■ **What to work on**
Return each line of the listing that contains the string "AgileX".

(Beginning of Records for processing)

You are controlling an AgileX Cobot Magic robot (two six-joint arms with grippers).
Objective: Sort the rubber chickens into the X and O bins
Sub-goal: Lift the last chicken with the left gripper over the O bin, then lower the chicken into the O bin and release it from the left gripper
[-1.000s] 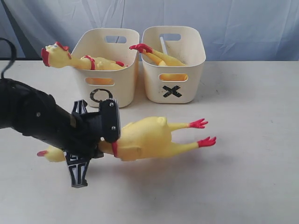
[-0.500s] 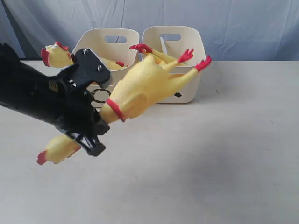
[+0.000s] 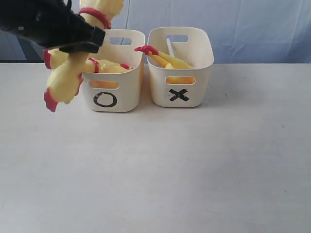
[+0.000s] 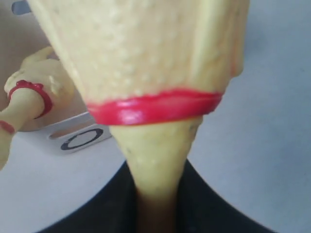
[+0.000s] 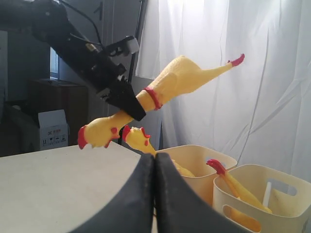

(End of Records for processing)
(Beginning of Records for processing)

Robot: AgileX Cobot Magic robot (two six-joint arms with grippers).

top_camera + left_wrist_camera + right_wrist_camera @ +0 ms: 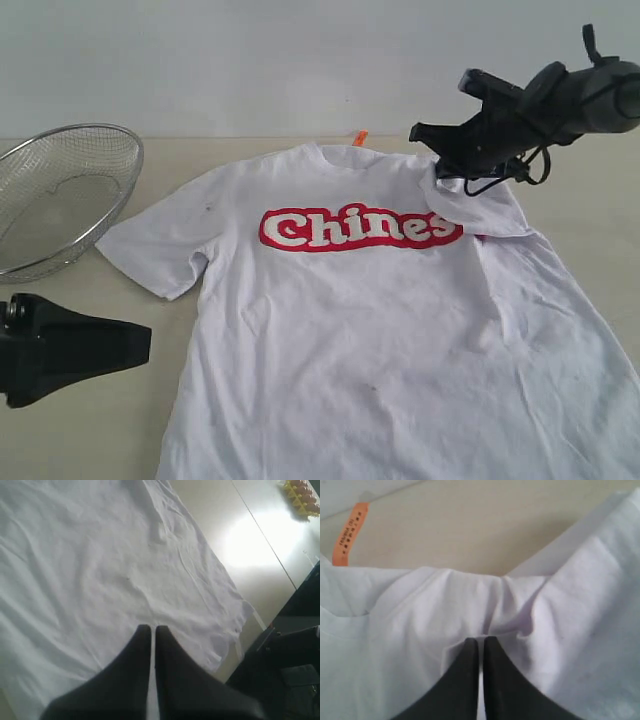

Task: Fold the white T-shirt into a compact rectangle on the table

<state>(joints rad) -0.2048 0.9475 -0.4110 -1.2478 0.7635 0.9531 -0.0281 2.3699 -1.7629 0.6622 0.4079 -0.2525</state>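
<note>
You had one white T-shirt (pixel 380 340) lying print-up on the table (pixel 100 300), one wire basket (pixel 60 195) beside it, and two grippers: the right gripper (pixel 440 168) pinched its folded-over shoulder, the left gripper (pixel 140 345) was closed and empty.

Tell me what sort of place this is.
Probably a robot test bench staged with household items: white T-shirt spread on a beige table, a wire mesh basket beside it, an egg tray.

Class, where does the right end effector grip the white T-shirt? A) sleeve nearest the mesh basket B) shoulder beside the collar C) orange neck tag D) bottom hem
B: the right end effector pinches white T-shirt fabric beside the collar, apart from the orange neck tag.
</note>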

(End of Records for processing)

■ **Finished task**
You are controlling an AgileX Cobot Magic robot (two six-joint arms with grippers).
Robot: AgileX Cobot Magic robot (two six-joint arms with grippers).

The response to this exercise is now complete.